The IRS identified $2.3 billion in tax fraud last year, and experts worry that the toll may be even higher this year as many Americans plan to file electronically for the first time.
About 63% of Americans plan to do their taxes online this year, according to McAfee's 2021 Consumer Security Mindset Report. Of those, about 12% will be filing their taxes online for the first time.
Scammers are waiting to take advantage, says Terry Hicks, executive vice president of McAfee's consumer business. "They roll with the times: Right now, a common target is stimulus checks from the federal government," he says.
"As we embrace the convenience of living our lives online, it makes sense to take a few steps to protect ourselves," Hicks says. "It's better to prevent a problem than to be in the position of fixing one."
Here are five ways you can help protect yourself from falling victim to a tax scam this year.
1. File early
If you haven't filed your tax returns already, prioritize getting them in as soon as possible. Every year, the IRS identifies many, many cases of identity theft where fraudsters use stolen personal information, including Social Security numbers, to file a tax return early in the season so they can claim a refund.
Hicks calls this "preventative care." The earlier you file, the less of a chance hackers have to file pretending to be you, he says.
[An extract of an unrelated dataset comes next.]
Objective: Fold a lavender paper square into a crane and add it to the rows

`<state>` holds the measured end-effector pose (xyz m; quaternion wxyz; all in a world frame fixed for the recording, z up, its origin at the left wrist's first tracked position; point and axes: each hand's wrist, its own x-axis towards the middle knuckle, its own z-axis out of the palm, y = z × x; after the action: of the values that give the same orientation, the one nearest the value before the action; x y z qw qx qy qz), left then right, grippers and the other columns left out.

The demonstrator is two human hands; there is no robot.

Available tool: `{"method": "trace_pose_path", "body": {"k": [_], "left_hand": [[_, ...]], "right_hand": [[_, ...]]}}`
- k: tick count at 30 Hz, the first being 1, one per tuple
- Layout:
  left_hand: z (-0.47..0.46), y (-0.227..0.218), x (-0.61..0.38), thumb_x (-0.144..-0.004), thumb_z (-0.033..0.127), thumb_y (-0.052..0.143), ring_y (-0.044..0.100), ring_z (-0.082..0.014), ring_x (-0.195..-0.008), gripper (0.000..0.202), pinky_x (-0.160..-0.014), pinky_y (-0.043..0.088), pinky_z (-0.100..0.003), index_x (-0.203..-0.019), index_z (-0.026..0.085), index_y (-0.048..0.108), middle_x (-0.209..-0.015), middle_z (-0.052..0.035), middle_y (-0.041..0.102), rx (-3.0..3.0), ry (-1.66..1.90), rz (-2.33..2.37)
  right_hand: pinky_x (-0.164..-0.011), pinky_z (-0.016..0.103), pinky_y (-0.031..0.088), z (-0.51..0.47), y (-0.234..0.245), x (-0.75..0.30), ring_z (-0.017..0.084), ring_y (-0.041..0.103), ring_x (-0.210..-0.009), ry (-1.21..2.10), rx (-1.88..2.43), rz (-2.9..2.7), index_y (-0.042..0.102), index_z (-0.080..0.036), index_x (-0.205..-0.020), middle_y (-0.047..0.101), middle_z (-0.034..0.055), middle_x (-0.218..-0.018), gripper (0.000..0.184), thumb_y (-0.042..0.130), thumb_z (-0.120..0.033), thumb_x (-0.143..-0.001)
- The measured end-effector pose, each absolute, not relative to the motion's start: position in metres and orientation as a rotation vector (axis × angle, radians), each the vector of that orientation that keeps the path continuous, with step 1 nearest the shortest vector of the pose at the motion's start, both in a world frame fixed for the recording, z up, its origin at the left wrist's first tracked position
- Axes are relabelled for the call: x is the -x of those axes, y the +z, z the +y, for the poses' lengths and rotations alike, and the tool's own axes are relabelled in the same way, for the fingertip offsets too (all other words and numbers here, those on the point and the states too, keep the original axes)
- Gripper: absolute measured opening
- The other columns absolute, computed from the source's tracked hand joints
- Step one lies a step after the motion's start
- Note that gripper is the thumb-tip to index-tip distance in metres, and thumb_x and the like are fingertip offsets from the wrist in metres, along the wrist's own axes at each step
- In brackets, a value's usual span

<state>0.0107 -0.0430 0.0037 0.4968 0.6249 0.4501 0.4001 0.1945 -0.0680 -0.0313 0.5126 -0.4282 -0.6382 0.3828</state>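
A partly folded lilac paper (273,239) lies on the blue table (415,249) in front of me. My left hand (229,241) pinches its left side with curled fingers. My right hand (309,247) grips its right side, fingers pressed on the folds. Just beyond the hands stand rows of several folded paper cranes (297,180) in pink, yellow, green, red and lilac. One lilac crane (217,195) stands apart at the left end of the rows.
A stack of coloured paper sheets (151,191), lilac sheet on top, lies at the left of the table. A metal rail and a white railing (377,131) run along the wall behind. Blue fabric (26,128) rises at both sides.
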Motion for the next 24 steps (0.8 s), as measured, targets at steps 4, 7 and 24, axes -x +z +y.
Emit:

If the IRS flags your tax return as a duplicate or you can't e-file because the system says you already filed, you will likely have to complete and submit the IRS's identity theft affidavit form. The IRS also recommends visiting IdentityTheft.gov to get a personalized recovery plan that includes alerting the credit bureaus, the Federal Trade Commission and even local police.
2. Look, but don't click
One of the more common methods that fraudsters use to get information is email phishing attacks. Typically, hackers send what's called a phishing email, in which they mimic a store, company or friend's email and include a link to a false portal asking for your information.
These emails occur year-round, but efforts usually ramp up around tax season. There's a common scam where fraudsters send an email inviting recipients to click on a link to see their tax return. Be suspicious of any emails that seem unfamiliar, Hicks says. "Don't click on any links or open any attachments," he adds.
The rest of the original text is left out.